All requests sent from Quable PIM to your application can be authenticated using an HMAC (Hash-based Message Authentication Code) mechanism with SHA-256.

# How It Works

Authentication relies on two custom HTTP headers:

  • X-Timestamp Unix timestamp of the request time
  • X-Signature HMAC signature encoded in base64

# Generating the HMAC Signature

# 1. Building the String to Sign

The signature is calculated from a string constructed with the following elements, separated by the pipe character |:

{METHOD}|{ENDPOINT}|{TIMESTAMP}|{PAYLOAD}

Component Details:

Component Description Example
METHOD HTTP method in UPPERCASE POST, GET
ENDPOINT Endpoint path being called /api/v1/install
TIMESTAMP Unix timestamp (seconds since epoch) 1727712000
PAYLOAD Request body in JSON (empty for GET) {"key":"value"} or ""

Example string to sign:

POST|/api/v1|1727712000|{"object":{"type":"product","ids":["PROD1"]},"slot":"document.page.tab"}

# 2. Computing the HMAC-SHA256

The signature is calculated using:

  • Algorithm: HMAC-SHA256
  • Secret key: The shared secret provided by Quable during app configuration
  • Message: The string built in step 1
  • Format: Binary output (raw output)

# 3. Base64 Encoding

The binary HMAC result is then encoded in base64 to be transmitted in the HTTP header.

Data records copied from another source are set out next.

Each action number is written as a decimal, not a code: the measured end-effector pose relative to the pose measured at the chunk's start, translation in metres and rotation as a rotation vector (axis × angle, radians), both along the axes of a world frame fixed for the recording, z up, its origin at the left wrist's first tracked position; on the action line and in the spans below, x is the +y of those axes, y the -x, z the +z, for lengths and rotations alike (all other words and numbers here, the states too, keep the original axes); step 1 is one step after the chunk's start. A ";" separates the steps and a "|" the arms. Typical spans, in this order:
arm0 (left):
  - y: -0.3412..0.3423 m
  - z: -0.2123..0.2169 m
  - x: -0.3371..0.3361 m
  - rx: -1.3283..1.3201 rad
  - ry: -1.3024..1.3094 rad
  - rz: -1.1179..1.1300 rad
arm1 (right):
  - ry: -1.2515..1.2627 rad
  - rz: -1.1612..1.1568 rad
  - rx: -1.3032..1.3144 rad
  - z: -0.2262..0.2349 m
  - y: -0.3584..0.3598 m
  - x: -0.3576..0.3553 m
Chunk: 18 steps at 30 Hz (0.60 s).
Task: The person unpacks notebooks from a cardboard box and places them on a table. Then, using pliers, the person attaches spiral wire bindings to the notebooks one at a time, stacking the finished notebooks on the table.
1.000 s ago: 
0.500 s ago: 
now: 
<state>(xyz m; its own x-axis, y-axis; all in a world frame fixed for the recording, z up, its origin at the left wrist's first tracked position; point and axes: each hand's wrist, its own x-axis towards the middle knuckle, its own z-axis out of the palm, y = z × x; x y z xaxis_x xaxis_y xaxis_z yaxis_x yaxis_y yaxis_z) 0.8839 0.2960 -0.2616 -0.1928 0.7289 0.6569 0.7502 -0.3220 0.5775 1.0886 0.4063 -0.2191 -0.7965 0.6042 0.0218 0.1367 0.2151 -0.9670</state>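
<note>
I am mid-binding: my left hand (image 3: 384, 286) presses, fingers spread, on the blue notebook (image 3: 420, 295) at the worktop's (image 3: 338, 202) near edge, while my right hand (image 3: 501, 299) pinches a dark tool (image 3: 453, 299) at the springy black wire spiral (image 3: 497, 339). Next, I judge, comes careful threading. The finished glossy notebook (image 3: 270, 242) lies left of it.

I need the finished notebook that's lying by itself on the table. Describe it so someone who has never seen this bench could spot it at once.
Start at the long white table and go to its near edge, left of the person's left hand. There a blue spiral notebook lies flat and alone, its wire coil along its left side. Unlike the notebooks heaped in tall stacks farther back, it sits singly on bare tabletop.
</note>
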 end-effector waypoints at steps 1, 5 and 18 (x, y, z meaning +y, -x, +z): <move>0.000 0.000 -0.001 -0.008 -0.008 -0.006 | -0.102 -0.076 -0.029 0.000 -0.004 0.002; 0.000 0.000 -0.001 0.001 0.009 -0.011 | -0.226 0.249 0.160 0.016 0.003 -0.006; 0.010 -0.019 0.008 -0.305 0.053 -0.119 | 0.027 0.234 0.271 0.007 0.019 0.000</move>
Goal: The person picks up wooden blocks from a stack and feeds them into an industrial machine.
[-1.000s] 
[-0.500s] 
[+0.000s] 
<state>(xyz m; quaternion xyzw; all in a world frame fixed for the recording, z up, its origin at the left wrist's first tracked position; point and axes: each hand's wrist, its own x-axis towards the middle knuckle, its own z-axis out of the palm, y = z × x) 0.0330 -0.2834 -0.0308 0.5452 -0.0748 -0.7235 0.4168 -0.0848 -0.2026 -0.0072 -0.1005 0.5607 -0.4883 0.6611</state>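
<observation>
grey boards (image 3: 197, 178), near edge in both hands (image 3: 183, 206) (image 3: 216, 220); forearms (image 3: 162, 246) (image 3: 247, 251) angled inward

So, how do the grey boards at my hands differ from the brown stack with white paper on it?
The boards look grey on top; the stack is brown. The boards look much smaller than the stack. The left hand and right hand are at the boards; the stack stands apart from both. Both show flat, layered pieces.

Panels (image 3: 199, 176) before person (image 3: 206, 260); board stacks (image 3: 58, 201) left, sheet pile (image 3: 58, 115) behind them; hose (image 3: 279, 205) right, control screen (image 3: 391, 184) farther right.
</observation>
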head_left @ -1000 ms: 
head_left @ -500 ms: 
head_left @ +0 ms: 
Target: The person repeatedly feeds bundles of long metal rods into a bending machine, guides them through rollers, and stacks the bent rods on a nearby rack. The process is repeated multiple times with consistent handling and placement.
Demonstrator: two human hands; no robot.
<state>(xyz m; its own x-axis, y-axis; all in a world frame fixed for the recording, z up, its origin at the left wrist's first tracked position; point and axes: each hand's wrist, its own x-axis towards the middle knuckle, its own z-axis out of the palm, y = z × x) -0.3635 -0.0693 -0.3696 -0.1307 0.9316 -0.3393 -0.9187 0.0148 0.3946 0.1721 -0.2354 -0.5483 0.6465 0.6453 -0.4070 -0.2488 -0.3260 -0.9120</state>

# Validating Requests in Your Application

Your application must validate each incoming request:

# Validation Steps

  1. Extract headers X-Timestamp and X-Signature
  2. Verify timestamp validity (±5 minutes tolerance recommended to avoid rejections due to clock drift)
  3. Rebuild the string to sign with the same parameters
  4. Calculate the expected HMAC with your secret
  5. Compare signatures securely (use constant-time comparison to prevent timing attacks)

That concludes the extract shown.